## PROBLEM TO SOLVE
Please quote exactly the lines below from the line containing "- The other" to the line containing "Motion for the", both lines included, and nothing else.

## DATA BELOW
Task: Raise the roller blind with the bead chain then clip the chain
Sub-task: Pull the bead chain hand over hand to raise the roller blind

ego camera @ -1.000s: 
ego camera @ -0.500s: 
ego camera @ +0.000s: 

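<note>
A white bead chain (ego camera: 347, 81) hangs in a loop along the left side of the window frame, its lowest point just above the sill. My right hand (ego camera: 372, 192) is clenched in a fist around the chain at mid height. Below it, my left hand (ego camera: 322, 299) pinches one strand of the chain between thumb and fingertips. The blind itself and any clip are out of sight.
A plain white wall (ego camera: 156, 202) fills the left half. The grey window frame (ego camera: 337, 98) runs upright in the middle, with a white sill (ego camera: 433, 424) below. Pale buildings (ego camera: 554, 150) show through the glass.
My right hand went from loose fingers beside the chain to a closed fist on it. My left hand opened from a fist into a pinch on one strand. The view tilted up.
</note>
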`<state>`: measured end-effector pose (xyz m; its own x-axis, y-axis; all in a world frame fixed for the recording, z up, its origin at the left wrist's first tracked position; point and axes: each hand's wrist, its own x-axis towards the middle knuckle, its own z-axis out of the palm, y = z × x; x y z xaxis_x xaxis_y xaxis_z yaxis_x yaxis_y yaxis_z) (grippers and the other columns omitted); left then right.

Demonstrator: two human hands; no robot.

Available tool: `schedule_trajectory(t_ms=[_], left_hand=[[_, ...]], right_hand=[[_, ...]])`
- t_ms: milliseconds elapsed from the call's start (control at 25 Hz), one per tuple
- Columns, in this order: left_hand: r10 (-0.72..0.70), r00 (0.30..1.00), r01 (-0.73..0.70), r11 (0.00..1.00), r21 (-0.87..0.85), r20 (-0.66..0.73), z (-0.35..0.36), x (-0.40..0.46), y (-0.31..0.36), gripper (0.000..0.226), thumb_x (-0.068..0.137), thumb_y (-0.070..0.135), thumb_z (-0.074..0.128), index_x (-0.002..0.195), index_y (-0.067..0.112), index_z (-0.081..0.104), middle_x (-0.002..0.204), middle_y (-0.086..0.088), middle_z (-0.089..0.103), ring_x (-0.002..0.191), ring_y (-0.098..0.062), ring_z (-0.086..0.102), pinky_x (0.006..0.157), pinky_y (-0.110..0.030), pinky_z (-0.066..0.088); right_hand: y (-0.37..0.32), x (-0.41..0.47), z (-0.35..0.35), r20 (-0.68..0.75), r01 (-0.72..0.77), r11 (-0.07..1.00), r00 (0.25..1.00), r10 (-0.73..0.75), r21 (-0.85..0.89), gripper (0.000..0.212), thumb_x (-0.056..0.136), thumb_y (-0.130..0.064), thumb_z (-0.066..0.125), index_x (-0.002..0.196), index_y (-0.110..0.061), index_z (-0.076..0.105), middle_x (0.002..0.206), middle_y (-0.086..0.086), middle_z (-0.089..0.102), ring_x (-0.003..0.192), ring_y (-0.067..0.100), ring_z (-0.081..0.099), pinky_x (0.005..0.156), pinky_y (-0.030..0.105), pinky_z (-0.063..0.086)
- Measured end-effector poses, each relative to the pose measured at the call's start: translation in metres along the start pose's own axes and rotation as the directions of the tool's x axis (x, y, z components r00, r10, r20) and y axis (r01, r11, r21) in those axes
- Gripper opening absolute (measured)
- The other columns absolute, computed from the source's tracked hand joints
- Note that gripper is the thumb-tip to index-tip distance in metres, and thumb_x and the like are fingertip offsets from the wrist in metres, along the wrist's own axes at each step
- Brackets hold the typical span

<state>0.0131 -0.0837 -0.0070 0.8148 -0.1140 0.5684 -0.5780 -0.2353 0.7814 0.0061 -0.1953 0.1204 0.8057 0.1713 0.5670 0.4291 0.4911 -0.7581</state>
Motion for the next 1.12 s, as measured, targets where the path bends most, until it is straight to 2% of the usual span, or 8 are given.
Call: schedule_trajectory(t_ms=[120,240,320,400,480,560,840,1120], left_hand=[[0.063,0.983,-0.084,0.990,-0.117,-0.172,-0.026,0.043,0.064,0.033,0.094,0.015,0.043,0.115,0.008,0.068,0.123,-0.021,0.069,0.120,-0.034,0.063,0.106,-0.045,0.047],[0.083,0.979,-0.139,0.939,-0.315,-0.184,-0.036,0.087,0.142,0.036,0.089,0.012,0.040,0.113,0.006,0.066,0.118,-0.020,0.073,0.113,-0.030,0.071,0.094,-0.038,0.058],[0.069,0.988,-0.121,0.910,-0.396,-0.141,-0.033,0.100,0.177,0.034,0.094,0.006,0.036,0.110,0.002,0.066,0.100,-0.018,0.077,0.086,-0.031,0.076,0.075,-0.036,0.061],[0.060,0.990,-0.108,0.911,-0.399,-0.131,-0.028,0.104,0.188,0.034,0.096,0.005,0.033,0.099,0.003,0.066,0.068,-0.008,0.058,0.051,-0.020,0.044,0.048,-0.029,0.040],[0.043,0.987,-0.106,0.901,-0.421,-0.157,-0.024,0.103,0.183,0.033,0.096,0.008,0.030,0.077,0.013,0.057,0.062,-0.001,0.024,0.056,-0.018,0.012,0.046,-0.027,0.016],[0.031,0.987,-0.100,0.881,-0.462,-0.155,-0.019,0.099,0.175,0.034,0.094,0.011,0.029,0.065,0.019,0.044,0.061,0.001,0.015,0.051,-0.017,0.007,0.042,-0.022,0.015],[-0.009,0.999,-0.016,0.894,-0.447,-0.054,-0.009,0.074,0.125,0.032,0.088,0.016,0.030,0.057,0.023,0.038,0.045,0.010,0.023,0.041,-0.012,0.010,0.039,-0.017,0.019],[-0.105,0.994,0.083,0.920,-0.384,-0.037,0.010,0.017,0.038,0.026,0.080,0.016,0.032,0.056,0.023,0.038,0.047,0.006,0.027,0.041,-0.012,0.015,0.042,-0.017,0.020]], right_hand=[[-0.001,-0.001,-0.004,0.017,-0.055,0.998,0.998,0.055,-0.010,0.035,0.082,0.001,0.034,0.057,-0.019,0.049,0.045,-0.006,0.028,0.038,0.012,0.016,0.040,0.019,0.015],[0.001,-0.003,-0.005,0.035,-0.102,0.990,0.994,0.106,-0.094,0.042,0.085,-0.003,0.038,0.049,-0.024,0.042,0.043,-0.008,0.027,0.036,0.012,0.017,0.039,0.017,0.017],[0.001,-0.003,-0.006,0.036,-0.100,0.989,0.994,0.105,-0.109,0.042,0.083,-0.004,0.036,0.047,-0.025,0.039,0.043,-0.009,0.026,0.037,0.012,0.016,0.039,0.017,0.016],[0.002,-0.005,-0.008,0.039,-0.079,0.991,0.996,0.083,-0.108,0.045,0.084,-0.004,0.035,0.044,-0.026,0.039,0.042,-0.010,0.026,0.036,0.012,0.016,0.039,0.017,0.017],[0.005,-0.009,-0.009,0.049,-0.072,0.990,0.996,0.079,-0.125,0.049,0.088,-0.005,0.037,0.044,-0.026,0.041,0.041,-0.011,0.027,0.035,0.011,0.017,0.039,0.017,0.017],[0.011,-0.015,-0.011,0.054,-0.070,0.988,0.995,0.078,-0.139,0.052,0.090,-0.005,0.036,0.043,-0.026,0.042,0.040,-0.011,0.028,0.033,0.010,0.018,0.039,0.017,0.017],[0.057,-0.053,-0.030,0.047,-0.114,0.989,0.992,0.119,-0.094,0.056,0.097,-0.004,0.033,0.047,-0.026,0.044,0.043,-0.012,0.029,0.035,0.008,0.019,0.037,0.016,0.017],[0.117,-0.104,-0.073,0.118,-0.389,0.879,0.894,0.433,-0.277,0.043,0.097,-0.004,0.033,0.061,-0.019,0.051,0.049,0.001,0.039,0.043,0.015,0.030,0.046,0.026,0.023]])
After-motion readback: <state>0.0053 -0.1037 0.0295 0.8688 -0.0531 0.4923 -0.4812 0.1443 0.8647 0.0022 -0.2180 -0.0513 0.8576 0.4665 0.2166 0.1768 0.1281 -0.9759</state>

## SOLUTION
- The other columns absolute, computed from the source's tracked hand joints
- Note that gripper is the thumb-tip to index-tip distance in metres, and thumb_x and the like are fingertip offsets from the wrist in metres, along the wrist's own axes at each step
- Brackets hold the typical span

<state>0.0131 -0.0837 -0.0070 0.8148 -0.1140 0.5684 -0.5780 -0.2353 0.7814 0.0061 -0.1953 0.1204 0.8057 0.1713 0.5670 0.4291 0.4911 -0.7581</state>
Motion for the next 1.12 s, as measured, targets where the path bends most, until it is straight to 2% of the usual span, or 8 are given.

There is nothing more to add to this answer.